Multimedya; Andre, Nolan, Dallas, Peter ve Evan. *.*
İyi okumalarr!! ^.^
Yüreğimi saran korku, bedenimin her zerresini sızlatıyordu. Yanından geçtiğimiz ağaçlar. Film şeridi gibiydi. Silik ve bulanıktı. Büyük ağaçların arasında koşan dev kurtlar fantastik filmden fırlamış gibiydiler. Normal kurdun iki katıydılar ama bir arabadan küçüktüler. Uzaktan görsem ayı mı kurt mu diye sorgulardım.
İçlerinden siyah olan daha öndeydi. Gecenin karanlığına karışan simsiyah tüyler, ağaçların arasından geçerken kamufle oluyordu. İçimde kıvranan varlık onun Andre olduğunu bağırıyordu.
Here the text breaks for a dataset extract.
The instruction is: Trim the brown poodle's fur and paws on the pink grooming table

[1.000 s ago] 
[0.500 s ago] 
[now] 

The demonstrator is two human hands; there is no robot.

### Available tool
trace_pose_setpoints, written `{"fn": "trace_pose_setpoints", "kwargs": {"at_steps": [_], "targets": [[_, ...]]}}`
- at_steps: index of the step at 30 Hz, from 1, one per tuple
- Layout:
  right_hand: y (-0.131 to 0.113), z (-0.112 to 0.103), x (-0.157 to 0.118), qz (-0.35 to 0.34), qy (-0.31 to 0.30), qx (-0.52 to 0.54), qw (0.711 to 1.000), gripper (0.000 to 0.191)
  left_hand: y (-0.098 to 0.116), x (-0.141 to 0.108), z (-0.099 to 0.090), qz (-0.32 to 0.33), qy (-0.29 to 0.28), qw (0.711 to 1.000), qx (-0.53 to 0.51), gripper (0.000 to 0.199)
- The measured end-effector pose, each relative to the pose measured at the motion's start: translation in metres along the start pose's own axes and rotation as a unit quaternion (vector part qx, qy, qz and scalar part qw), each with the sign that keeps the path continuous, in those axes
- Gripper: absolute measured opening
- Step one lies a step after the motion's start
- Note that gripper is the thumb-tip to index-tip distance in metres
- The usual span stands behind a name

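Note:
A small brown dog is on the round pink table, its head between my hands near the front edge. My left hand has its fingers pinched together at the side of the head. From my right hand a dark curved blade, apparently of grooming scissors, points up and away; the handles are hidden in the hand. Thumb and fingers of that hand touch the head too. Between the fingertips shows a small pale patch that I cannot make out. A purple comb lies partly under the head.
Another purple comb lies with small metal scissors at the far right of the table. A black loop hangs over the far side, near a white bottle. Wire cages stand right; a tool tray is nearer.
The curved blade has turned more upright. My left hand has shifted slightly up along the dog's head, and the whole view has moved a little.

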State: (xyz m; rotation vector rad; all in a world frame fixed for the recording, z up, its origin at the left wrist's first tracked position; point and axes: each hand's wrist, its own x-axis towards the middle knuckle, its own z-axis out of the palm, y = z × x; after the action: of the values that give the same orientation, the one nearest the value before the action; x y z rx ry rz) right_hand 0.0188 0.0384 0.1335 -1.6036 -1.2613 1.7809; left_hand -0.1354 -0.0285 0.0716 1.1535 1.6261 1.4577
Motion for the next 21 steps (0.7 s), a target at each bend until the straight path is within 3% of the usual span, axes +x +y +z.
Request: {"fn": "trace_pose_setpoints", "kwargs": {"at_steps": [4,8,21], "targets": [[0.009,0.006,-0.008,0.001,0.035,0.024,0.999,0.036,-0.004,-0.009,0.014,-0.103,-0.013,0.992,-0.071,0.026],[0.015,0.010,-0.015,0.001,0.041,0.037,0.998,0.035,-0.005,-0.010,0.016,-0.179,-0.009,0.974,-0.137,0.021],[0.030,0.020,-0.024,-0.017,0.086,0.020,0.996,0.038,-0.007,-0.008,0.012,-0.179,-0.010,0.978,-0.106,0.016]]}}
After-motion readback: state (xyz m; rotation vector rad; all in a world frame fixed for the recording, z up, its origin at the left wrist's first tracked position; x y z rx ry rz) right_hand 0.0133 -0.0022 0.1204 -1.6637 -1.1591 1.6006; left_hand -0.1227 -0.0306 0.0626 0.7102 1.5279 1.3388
Onu hemen takip eden karamel renkli kurt daha belirgindi. Hemen hemen Andre'in iriliğindeydi. Onun Nolan olduğuna eminim. Diğerlerini görmüyordum. Nöbet için ormana dağılmış olabilirlerdi. Abigia ve Kyle arkamızda arabayla geliyordu. Patricia ve Bethany'i en son ormanın içine koşarken görmüştüm.
Orman yolundan çıkıp tanıdık mahallelerden geçerken. Yüreğimde ki korku ve adrenalin iyice arttı. Sabırsızlığım boğazımı sıkıyordu. Annemin telefonunu sürekli çaldırıyordum ama açamıyordu. Bu durum daha da kötü olmama neden oluyordu.
Kısa sürede evin önüne geldiğimizde babamın arabayı durdurmasını beklemeden çıktım. Arkamdan Abigial, Kyle ve babamın geldiğini işitiyordum.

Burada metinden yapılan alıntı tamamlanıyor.